I thought it was about time that I shared a bit more detail on what is going on development wise, and in particular on what the future development roadmap is looking like. Apologies if my writing is a bit disjointed, as I am still recovering from what is possibly the longest cold I've ever experienced and my brain is not exactly firing on all cylinders.

As you will no doubt know from following my dev videos, twitter posts, or reading the development notes on the discord channel, I've been stuck working on the environment of the inn for a long, long time. You might say that it is something of a quagmire. Part of the cause of this is my insistence on getting what is a pretty damn detailed (and mechanically complex) environment more or less entirely finished, before making an actual game. This is probably a very silly thing to do. But, before plowing ahead with explaining myself, just a recap as to how things got here.

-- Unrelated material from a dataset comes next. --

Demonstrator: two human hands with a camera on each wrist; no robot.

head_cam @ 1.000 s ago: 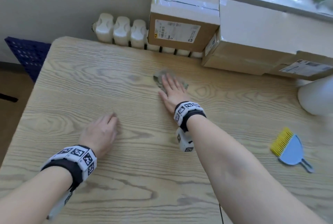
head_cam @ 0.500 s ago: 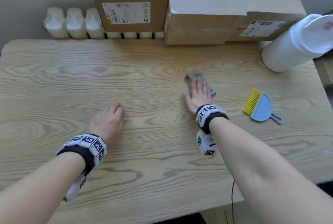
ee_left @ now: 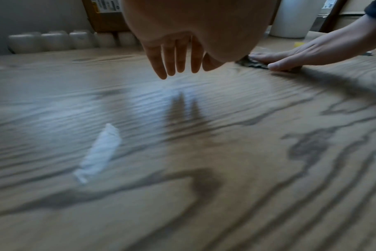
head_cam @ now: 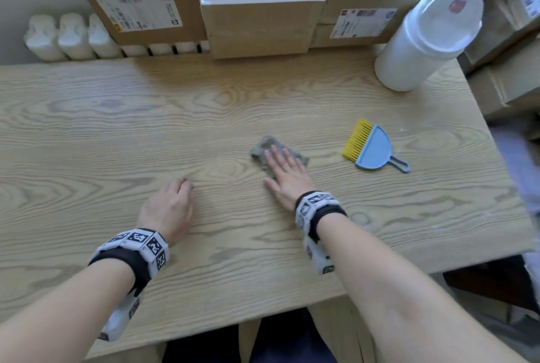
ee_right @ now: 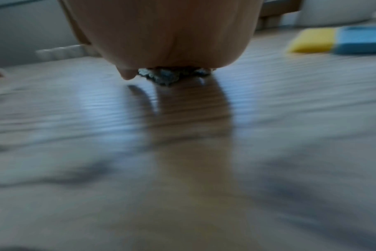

When I first started working on Innkeep, back at the beginning of 2015, I started with very simplistic art, and jumped into tinkering with code that would handle selecting guests, having guests chat, path finding for having them walk places, serving them drinks, etc. I didn't worry much at all about how things looked, because I was basically prototyping.

(The very first prototype).

I spent a good year and a half in prototype mode, figuring out how to program again, and learning some hard lessons about how to do basic art by making all kinds of terrible mistakes (not using layers in my images because I didn't even know how... yes seriously).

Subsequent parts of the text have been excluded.